Nine more of your fellow Democrats in the House are now threatening to withhold their support for her to be speaker of the House once again. That's on top of 16 Democrats who signed a letter on Monday.
I know you support her, but is there any doubt in your mind that she will have the votes, not just among Democrats, but obviously, most importantly, when it comes to a vote on the House floor in January?
SCHIFF: I'm very confident she is going to have the votes that she needs, and, even more, that she is the right person for the job right now.
We don't want to go into this very challenging time, where everything is on the line for the country, where the rule of law is on the line, where people's health care is on the line, without the best tactician, without the best organizer to keep our caucus together.
That is going to be a more challenging task than ever before, because we have a more diverse caucus than ever before. And if there were someone else that had that same package or talents, I would say, support them.
But no one, I think, is better qualified than she is right now. There's no one I want to see more in that role. And I'm confident, at the end of the day, she has the votes to do it.

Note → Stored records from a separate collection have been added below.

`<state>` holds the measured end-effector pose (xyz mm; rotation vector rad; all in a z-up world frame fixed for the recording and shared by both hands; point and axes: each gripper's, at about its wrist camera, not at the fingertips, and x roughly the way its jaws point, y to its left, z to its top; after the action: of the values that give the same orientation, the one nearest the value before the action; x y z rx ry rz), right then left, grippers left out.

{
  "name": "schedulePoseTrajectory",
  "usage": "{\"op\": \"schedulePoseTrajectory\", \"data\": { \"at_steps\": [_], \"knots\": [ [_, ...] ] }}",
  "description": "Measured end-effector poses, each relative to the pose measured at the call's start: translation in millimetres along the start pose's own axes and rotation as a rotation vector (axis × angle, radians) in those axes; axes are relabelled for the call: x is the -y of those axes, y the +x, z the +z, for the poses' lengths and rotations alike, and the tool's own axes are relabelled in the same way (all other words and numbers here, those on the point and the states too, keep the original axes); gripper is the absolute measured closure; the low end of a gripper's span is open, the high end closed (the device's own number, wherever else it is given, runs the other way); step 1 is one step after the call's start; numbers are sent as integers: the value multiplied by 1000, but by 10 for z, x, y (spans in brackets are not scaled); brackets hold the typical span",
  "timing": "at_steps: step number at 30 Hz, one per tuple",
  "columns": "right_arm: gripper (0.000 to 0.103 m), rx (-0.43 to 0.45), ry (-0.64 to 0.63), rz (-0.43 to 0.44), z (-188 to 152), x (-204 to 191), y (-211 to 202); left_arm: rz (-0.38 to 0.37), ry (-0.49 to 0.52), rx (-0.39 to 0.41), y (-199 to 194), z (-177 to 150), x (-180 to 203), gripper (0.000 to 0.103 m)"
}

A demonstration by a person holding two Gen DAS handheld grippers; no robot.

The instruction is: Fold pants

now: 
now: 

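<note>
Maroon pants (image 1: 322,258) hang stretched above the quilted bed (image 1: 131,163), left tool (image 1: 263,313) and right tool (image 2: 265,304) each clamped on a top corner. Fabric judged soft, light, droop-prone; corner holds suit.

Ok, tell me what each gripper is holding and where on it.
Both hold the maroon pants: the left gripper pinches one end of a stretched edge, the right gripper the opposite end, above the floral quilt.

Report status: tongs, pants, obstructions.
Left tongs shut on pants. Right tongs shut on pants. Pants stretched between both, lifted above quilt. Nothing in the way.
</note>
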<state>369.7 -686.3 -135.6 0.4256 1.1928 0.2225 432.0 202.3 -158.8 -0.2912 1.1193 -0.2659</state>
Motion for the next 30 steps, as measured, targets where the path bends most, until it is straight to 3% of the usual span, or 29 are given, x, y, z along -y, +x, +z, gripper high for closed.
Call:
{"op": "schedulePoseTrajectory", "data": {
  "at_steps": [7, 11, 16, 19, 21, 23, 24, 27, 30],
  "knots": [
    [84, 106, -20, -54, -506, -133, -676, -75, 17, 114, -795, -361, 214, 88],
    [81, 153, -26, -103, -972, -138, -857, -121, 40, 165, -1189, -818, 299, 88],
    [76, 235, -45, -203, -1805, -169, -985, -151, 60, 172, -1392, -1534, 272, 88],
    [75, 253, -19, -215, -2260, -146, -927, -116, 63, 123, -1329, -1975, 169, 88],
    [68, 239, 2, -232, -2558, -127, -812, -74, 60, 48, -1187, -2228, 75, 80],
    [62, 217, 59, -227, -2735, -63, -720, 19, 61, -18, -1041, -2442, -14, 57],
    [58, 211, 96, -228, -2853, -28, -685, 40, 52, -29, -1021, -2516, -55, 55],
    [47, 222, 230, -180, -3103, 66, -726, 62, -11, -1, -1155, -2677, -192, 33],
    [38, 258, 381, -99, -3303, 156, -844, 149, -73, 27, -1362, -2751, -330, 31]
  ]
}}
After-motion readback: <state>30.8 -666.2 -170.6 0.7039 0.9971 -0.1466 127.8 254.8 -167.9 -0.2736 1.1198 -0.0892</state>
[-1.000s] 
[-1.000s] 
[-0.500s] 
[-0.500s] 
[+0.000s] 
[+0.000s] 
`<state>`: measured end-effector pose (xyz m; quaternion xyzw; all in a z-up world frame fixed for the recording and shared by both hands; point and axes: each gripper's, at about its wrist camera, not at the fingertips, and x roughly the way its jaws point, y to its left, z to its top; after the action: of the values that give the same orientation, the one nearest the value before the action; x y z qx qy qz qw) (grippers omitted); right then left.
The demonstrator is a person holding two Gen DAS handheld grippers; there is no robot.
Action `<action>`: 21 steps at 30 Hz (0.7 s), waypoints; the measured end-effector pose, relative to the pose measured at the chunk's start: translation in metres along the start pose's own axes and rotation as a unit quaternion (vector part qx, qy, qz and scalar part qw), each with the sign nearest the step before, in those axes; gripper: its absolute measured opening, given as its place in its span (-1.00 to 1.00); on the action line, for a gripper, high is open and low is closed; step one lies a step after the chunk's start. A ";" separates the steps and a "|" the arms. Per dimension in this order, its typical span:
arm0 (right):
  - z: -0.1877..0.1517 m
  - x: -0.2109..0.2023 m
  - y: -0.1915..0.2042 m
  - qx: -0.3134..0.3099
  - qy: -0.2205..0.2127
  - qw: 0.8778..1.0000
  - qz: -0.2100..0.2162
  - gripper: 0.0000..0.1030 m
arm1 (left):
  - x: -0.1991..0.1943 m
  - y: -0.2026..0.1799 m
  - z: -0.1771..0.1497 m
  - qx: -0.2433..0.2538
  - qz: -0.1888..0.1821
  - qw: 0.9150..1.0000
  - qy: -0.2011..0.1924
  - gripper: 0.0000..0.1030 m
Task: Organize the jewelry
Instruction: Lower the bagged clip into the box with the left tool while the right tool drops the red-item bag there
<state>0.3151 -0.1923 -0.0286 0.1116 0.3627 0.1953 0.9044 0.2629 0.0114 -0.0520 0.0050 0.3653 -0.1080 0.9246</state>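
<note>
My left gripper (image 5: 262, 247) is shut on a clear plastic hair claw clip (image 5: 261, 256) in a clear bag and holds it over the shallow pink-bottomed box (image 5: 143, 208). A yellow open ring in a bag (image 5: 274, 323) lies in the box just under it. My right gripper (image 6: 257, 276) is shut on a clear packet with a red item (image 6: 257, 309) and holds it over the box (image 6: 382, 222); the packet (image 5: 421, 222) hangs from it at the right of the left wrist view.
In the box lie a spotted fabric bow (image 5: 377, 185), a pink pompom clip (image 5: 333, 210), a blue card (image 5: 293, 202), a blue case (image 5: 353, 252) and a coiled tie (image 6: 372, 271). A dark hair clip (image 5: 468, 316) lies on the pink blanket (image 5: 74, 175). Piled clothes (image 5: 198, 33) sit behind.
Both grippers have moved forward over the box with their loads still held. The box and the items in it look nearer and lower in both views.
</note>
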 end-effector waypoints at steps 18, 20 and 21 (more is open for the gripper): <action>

BASH: Congressman Adam Schiff, thank you so much for joining me this morning.
SCHIFF: Thank you.
BASH: Appreciate it.
And the president is heading back out on the campaign trail in Mississippi tomorrow, as new warning signs emerge for his own 2020 reelection bid -- that coming up.
(BEGIN VIDEO CLIP)
TRUMP: Hopefully, we have shone some light on the Ninth Circuit.
I know that Chief Justice Roberts, John Roberts, has been speaking a little bit about it. And I think we have a lot of respect for him. I like him and I respect him, but I think we have to use some common sense. This Ninth -- Ninth Circuit, everybody knows it. It's totally out of control.
(END VIDEO CLIP)
BASH: President Trump turning his ire on the judiciary branch, feuding with Chief Justice John Roberts after he defended the Ninth Circuit from Trump's attacks.
Let's discuss. Bill Kristol, your thoughts?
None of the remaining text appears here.